■ Directions for this task ■
Quote only the span from the first line of the entries to the line containing "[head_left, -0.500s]", both ends kept. Leave every picture out.

Supplied information START

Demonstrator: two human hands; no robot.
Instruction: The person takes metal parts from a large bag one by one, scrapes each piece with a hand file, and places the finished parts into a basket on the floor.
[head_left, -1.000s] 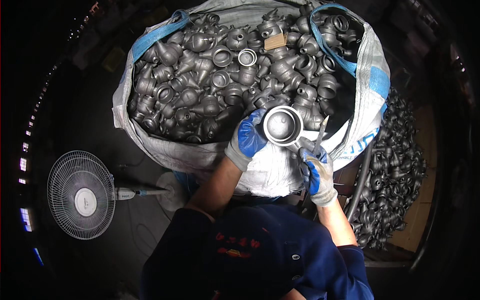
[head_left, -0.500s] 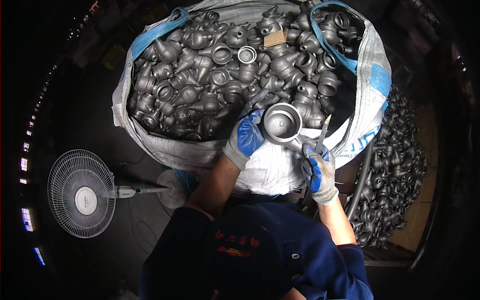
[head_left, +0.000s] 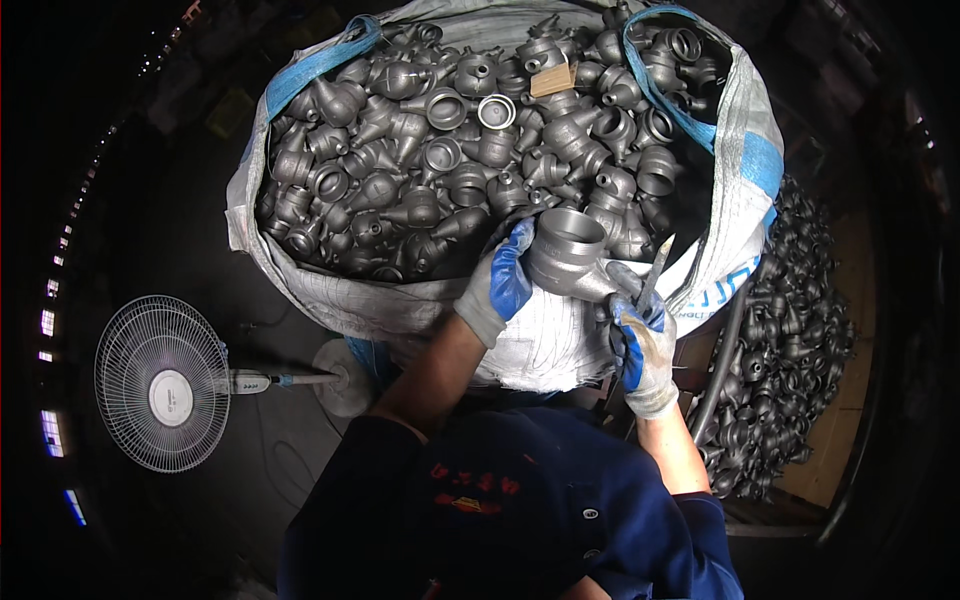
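Observation:
A grey cast metal fitting (head_left: 568,255) with a wide round mouth and a narrow neck is held over the near edge of the big white woven bag (head_left: 350,297). My left hand (head_left: 500,285), in a grey glove with blue coating, curls against the fitting's left side; some of its fingers are hidden behind it. My right hand (head_left: 645,350), gloved alike, grips the neck at the lower right. Between its fingers a slim tool with a pale pointed tip (head_left: 660,262) sticks up, too little shown to name. Many similar fittings (head_left: 400,130) fill the bag.
Blue lifting straps (head_left: 318,70) loop over the bag's rim. A wood scrap (head_left: 552,79) lies among the fittings. To the right is another heap of fittings (head_left: 775,350), with a dark bar (head_left: 722,370) beside it. A white fan (head_left: 170,397) stands at left.
The fitting has been tilted: its mouth, which faced me, now points up and away, showing its outer side wall. Both hands have stayed on it, shifting slightly.

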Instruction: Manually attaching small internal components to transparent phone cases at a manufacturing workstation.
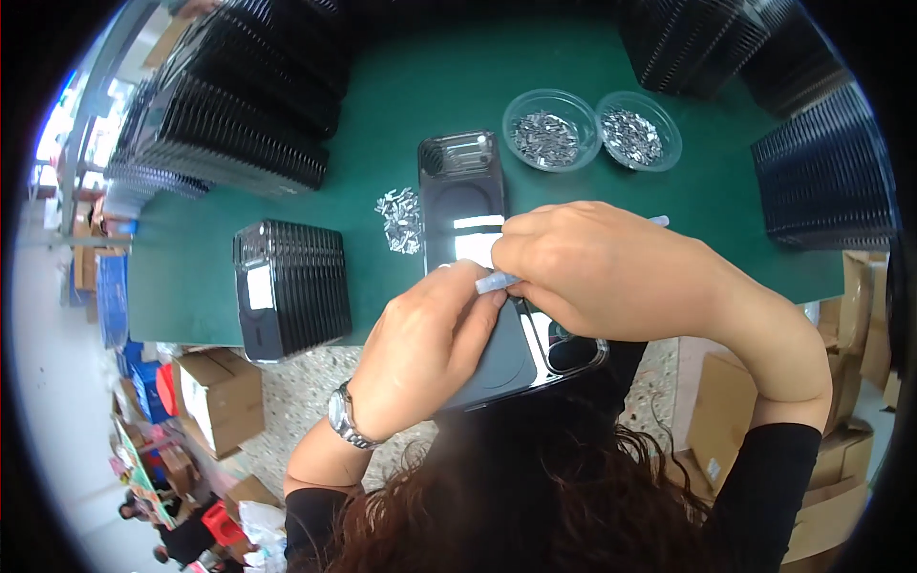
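At the near edge of the green tabletop (pixel 573 57), steadies a dark phone case (pixel 497 358) overhanging that edge, with its long axis roughly left to right and its camera-cutout end below the right hand (pixel 592 267), the nearer one to that end. Grips the case from the left with the left hand (pixel 411 353), thumb and fingers nearly together at the far side. With the right, back upward and fingers curled tight, pinches a slim pale tool (pixel 495 282), pointed leftward beside the left thumb.
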A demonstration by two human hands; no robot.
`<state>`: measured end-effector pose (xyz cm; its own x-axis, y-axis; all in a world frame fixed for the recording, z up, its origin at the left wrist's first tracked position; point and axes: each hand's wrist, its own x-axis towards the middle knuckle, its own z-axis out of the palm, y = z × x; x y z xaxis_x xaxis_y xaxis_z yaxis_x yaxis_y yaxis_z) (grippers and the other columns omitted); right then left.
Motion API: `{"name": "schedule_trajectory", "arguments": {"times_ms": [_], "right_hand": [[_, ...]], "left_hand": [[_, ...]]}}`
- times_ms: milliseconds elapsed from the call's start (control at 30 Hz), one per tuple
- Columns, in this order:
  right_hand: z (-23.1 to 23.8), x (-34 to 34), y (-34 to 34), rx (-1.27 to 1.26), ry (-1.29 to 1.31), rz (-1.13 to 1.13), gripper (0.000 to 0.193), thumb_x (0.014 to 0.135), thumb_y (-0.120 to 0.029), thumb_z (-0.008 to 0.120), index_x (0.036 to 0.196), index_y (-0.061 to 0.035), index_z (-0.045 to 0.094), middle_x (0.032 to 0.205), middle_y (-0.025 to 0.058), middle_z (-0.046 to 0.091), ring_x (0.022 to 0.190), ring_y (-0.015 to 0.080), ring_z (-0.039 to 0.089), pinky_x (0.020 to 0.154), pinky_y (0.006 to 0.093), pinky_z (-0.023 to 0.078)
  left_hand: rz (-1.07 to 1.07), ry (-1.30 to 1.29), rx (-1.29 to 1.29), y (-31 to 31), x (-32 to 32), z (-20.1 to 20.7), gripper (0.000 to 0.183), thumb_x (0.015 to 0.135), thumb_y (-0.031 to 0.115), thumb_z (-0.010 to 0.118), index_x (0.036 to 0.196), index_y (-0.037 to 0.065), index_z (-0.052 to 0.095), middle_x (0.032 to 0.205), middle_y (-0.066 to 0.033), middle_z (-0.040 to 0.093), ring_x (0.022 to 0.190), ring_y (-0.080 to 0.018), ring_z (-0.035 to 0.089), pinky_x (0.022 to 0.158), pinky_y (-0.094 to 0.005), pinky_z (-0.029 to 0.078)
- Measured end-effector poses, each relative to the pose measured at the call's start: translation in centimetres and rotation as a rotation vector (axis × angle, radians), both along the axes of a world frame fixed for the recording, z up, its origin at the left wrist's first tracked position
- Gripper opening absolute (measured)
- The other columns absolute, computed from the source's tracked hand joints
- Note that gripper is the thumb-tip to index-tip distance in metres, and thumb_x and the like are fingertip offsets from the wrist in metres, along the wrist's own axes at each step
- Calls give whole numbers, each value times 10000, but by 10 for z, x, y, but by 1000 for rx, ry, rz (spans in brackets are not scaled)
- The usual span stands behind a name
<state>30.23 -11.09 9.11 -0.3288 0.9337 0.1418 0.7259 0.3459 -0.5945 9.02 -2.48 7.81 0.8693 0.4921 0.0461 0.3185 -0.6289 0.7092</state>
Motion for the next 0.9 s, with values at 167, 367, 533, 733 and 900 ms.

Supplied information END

■ Response ■
Demonstrator: two human hands; no robot.
Instruction: The person takes metal parts from a large bag one by one, scrapes each piece with a hand file, and places the finished parts into a basket on the floor.
[head_left, -1.000s] 
[head_left, -0.500s] 

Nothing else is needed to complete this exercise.